» **Description of the task**:
Reproduce the complete listing without any deviation.

» **Collected data**:
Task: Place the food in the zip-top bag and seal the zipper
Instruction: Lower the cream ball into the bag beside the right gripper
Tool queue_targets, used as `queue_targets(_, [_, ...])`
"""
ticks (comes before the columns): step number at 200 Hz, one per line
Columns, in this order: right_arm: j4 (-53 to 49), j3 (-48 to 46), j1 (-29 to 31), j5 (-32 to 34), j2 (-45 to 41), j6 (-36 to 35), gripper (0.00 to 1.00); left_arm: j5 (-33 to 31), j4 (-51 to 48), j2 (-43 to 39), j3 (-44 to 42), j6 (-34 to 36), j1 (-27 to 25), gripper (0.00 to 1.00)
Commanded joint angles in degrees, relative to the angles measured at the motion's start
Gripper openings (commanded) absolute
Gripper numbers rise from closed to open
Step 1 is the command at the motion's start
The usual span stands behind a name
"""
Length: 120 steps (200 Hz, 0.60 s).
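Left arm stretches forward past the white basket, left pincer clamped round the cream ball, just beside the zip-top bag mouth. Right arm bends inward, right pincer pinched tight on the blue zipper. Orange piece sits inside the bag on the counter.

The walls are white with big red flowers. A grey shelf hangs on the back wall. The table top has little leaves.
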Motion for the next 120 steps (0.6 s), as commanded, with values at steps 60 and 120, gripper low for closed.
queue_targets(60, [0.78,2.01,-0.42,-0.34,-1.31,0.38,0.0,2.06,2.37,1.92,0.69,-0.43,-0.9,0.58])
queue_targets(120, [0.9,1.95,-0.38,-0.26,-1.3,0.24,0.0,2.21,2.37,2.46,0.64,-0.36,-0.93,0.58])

» **Exercise response**:
Task: Place the food in the zip-top bag and seal the zipper
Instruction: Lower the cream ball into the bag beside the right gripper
Tool queue_targets, used as `queue_targets(_, [_, ...])`
"""
ticks (comes before the columns): step number at 200 Hz, one per line
Columns, in this order: right_arm: j4 (-53 to 49), j3 (-48 to 46), j1 (-29 to 31), j5 (-32 to 34), j2 (-45 to 41), j6 (-36 to 35), gripper (0.00 to 1.00); left_arm: j5 (-33 to 31), j4 (-51 to 48), j2 (-43 to 39), j3 (-44 to 42), j6 (-34 to 36), j1 (-27 to 25), gripper (0.00 to 1.00)
Commanded joint angles in degrees, relative to the angles measured at the motion's start
Gripper openings (commanded) absolute
Gripper numbers rise from closed to open
Step 1 is the command at the motion's start
The usual span stands behind a name
"""
Length: 120 steps (200 Hz, 0.60 s).
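Left arm stretches forward past the white basket, left pincer clamped round the cream ball, just beside the zip-top bag mouth. Right arm bends inward, right pincer pinched tight on the blue zipper. Orange piece sits inside the bag on the counter.

The walls are white with big red flowers. A grey shelf hangs on the back wall. The table top has little leaves.
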Motion for the next 120 steps (0.6 s), as commanded, with values at steps 60 and 120, gripper low for closed.
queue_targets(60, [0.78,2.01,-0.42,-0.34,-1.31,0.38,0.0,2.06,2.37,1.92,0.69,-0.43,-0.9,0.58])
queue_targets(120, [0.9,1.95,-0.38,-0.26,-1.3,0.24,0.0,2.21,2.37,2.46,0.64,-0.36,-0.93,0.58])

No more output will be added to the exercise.